### Exercise directions
The expected answer is a copy of every line in the listing that has the word "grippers".
□ □ □ □ □ □ □
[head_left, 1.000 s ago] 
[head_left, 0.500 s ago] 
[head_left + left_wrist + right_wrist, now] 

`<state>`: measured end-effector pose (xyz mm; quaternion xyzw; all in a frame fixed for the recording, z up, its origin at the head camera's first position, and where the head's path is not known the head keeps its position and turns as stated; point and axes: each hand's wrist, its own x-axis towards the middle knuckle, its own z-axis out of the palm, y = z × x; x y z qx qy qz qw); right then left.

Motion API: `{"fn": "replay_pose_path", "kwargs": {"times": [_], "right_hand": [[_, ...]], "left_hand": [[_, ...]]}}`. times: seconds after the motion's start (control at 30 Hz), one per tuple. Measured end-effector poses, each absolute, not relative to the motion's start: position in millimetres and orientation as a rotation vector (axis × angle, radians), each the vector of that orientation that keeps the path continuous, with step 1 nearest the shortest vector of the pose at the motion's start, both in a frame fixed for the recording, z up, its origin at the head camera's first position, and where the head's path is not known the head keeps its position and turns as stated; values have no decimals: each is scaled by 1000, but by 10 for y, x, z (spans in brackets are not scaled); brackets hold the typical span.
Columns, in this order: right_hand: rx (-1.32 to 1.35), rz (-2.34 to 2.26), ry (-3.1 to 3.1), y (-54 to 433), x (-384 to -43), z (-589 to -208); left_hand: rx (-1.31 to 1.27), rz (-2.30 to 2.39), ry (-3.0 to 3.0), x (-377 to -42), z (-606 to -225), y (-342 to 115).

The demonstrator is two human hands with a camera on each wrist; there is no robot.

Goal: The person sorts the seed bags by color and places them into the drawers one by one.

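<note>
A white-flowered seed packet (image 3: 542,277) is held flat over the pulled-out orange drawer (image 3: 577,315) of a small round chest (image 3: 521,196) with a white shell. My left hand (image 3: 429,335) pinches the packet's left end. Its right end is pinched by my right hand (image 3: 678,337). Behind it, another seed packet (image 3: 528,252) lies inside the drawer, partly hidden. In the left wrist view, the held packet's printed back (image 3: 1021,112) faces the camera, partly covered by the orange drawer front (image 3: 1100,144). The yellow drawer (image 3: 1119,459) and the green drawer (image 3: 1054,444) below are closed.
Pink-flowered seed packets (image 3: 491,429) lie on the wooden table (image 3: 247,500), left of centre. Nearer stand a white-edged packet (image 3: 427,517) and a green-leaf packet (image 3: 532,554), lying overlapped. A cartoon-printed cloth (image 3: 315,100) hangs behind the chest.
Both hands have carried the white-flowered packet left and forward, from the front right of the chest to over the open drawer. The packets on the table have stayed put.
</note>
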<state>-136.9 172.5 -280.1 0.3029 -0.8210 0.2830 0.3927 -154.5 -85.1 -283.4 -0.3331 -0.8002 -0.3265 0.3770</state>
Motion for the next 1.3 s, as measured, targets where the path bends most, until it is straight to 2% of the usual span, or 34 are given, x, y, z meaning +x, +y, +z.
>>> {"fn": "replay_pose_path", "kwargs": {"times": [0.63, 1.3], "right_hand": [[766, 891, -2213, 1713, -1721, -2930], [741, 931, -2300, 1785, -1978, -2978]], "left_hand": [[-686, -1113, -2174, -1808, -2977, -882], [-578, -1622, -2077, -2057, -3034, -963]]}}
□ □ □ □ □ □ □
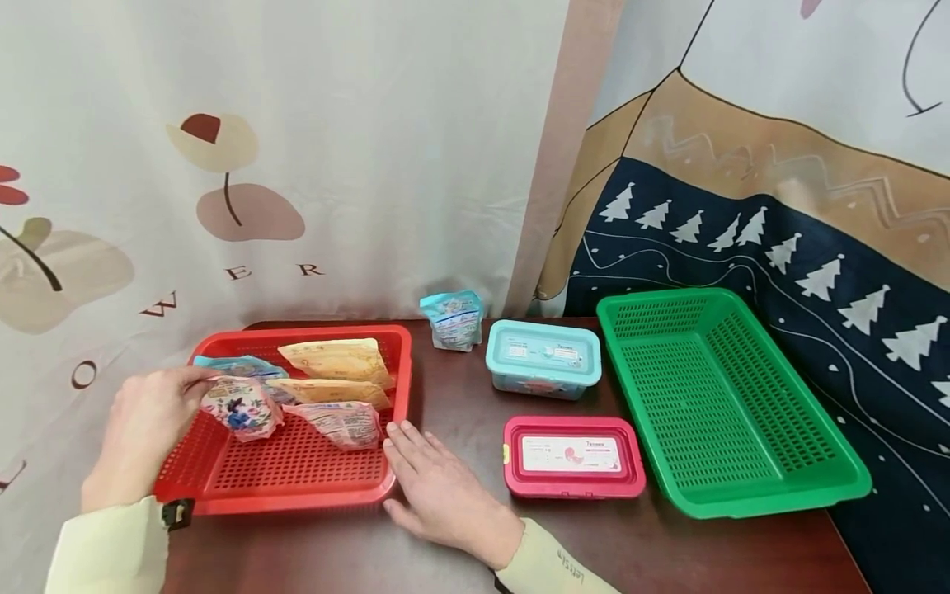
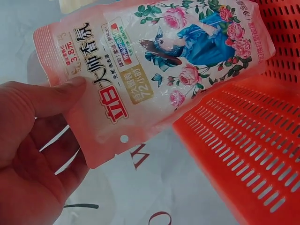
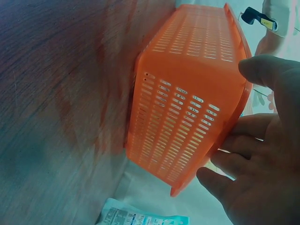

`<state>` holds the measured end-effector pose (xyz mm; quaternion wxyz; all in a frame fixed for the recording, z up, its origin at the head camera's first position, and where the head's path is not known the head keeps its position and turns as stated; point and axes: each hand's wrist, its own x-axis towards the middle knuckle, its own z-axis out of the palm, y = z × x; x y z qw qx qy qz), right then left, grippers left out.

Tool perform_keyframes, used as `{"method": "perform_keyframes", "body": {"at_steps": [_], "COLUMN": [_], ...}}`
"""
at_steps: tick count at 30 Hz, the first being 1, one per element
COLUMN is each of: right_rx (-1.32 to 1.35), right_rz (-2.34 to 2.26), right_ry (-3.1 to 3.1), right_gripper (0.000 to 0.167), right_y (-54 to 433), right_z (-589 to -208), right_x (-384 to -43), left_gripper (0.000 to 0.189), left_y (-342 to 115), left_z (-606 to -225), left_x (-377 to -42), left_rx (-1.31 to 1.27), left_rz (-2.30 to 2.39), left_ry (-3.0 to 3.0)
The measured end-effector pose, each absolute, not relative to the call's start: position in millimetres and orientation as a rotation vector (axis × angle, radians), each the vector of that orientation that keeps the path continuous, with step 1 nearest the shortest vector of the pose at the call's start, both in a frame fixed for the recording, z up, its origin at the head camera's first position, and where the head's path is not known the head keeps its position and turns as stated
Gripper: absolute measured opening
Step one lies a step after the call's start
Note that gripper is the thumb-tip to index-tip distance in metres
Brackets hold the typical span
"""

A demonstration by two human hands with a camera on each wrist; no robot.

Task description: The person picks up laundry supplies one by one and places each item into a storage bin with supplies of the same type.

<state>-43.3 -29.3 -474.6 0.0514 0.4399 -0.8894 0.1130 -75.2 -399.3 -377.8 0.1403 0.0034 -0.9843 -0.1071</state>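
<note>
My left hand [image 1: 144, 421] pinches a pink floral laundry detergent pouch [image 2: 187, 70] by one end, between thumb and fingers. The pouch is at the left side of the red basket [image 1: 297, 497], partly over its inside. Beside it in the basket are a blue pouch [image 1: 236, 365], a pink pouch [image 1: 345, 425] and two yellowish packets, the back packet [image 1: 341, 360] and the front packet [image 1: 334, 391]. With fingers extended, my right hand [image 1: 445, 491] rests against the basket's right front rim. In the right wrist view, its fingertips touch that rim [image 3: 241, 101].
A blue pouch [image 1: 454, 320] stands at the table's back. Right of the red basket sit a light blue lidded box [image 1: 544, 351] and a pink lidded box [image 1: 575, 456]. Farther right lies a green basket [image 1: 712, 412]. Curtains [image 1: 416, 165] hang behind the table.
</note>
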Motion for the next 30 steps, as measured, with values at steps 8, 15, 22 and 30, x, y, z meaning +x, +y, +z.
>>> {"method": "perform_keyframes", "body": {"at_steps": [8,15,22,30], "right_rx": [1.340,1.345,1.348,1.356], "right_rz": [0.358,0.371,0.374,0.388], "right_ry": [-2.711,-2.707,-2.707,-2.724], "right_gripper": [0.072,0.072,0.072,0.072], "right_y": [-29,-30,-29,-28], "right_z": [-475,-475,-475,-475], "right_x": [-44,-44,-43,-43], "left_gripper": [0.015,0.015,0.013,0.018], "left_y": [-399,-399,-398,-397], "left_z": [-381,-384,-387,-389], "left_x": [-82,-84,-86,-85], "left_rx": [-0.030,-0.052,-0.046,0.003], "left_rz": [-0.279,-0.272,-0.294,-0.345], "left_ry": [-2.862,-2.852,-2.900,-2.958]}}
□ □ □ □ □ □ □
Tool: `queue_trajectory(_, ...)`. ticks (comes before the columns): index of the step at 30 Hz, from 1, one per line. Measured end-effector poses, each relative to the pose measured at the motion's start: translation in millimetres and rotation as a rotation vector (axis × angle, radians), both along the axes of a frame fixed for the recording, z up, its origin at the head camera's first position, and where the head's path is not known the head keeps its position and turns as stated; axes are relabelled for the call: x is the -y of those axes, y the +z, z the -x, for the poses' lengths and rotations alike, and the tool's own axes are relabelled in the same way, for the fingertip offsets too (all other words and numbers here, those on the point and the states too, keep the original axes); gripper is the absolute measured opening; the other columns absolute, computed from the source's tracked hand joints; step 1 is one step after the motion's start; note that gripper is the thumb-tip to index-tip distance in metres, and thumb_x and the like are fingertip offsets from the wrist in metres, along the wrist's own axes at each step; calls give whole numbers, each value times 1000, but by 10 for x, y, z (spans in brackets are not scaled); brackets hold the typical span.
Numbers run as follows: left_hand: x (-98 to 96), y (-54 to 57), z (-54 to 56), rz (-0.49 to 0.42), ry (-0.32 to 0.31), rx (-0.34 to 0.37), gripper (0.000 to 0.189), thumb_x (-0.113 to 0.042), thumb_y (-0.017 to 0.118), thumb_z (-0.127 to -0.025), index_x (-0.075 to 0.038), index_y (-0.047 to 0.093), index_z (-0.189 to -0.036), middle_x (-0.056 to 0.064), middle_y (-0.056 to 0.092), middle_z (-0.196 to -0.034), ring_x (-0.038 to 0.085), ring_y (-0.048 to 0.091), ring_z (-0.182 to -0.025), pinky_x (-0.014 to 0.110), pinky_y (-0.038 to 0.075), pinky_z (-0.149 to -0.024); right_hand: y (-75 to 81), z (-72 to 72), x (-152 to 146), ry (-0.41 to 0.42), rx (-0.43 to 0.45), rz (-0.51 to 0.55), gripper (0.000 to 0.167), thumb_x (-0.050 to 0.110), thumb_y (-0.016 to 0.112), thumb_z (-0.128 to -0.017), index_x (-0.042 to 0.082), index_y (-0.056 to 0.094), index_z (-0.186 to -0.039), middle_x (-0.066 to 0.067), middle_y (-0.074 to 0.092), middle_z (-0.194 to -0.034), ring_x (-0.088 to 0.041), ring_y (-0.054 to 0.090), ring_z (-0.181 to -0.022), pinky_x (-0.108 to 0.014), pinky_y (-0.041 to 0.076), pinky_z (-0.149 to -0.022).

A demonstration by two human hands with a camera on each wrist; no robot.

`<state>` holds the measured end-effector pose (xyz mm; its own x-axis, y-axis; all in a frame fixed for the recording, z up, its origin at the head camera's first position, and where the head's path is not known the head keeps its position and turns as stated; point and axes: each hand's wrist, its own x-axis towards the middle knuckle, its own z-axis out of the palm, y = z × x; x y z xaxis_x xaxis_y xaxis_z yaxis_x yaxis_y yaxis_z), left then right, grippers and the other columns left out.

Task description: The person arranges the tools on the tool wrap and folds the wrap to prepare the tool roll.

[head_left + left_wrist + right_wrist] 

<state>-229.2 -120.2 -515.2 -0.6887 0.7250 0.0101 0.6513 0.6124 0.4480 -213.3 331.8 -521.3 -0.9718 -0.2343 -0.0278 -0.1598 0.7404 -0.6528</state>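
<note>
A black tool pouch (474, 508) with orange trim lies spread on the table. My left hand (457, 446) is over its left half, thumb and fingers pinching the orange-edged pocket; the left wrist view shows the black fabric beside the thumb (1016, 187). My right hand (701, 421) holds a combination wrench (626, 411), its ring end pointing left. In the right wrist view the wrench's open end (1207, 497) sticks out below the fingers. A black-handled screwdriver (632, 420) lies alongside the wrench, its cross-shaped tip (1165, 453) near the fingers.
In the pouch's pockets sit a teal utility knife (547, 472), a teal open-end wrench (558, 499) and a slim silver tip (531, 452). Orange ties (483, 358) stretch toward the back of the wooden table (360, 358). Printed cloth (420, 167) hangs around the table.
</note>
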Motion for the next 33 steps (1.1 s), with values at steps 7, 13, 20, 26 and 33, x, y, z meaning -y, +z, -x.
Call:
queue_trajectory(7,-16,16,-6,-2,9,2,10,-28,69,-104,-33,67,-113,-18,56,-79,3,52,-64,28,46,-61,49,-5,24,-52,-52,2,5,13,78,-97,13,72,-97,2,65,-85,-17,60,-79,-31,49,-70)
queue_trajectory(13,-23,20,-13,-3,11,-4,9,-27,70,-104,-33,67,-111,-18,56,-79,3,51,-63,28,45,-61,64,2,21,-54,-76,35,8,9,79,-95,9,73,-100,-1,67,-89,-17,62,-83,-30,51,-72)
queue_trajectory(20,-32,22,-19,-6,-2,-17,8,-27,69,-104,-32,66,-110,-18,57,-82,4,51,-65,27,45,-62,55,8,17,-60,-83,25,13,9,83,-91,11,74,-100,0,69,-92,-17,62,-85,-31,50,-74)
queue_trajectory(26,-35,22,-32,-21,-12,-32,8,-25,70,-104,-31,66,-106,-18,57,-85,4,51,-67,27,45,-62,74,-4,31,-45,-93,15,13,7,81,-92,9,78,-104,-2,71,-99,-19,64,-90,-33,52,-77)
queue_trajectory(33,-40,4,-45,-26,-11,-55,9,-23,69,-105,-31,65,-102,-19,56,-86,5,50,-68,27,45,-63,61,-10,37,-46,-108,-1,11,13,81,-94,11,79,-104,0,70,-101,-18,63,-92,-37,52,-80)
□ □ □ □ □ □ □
### Response box
`<state>` holds the measured end-effector pose (xyz mm; quaternion wxyz; all in a frame fixed for the recording, z up, its origin at the head camera's first position, and where the head's path is not known the head keeps its position and turns as stated; point and axes: each hand's wrist, its own x-axis towards the middle knuckle, its own z-axis out of the palm, y = z × x; x y z qw qx qy qz), right then left, grippers left out.
`<state>` holds the measured end-effector pose (xyz mm; its own x-axis, y-axis; all in a frame fixed for the recording, z up, its origin at the head camera's first position, and where the head's path is not known the head keeps its position and turns as stated; point and axes: each hand's wrist, its own x-axis towards the middle knuckle, its own z-axis out of the palm, y = z × x; x y z xaxis_x xaxis_y xaxis_z yaxis_x yaxis_y yaxis_z), left then right, grippers and the other columns left out.

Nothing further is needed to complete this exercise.